The ability of cell invasion in vitro was evaluated by Boyden transwell system with porous membranes that were pre-coated with Matrigel after transfection of 48 h. (A) Representative photographs taken at 24 h after the cells were seeded into the upper chamber of transwell, and the cells penetrated through the Matrigel and membranes were fixed in 75% ethanol and stained with hematoxylin and eosin solution. (B) The numbers of cells that penetrated through the membranes to the bottom wells was calculated at five randomly selected visual fields, and expressed as fold change relative to the corresponding blank control. The data represent the mean ± SD (n = 5). * P < 0.05, ^#P < 0.05, and ^△P < 0.05.

Fig 8. MiR-20 expression promotes tumorigenicity of esophageal carcinoma cells in vivo.

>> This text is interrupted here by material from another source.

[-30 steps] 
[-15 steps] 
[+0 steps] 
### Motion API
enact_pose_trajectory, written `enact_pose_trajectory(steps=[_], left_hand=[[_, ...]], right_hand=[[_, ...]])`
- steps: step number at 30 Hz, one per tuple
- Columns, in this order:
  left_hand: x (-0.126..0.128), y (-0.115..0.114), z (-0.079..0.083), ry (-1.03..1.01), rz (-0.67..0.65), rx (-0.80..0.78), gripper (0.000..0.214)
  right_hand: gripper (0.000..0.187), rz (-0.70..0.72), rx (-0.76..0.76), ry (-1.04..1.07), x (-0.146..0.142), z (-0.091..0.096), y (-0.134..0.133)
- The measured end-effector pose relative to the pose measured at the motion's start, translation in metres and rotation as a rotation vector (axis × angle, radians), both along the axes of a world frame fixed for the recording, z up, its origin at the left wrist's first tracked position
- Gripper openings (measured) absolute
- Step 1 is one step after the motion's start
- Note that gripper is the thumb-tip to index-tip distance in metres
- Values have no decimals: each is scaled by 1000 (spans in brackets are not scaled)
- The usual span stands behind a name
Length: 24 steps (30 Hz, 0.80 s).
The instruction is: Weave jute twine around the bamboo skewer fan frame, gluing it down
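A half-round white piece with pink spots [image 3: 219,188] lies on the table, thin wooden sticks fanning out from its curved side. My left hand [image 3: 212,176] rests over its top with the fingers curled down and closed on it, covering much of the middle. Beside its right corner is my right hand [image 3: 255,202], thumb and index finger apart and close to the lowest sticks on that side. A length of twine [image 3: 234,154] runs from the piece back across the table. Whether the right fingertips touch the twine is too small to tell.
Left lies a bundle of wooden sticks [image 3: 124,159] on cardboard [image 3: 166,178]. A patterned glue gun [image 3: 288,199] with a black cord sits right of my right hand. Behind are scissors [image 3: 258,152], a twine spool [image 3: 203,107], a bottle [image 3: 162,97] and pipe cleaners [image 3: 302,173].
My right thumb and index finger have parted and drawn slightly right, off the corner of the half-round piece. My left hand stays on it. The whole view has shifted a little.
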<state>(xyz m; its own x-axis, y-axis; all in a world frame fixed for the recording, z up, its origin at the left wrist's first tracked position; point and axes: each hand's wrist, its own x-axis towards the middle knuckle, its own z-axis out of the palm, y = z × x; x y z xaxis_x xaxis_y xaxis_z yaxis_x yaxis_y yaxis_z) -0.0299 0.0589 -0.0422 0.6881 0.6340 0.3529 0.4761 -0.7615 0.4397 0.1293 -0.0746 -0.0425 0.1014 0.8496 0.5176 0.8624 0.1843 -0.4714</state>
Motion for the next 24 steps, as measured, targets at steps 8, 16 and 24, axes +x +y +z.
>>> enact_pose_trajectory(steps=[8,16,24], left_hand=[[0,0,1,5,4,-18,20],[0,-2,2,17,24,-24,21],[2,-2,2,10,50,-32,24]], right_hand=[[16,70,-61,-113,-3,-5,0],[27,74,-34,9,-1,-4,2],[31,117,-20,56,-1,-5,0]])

(A-B) Effects of agomir-20b (A) and antagomir-20b (B) on tumor volume in the xenograft model of nude mice. Female BALB/c nude mice were respectively inoculated with Eca-109 cells transfected with agomir-20b or its negative control (agomir-NC), and KYSE-150 cells transfected with antagomir-20b or its negative control (antagomir-NC) on the right flank (n = 5 mice/group). Tumor volume (V) was monitored by measuring the length (L) and width (W) of tumors with a caliper, and calculated with a formula V = π/6 (L × W)^3/2. (C) Average weight of tumor tissues. After 40 days, the mice were sacrificed, and the tumor samples were collected and weighted. (D) qRT-PCR analyses of miR-20b expression in tumor tissues. (E) PTEN expression was detected by immunohistochemical staining. The data represent the mean ± SD. * P < 0.05, and ** P < 0.01, agomir-20b vs agomir-NC or antagomir-20b vs antagomir-NC.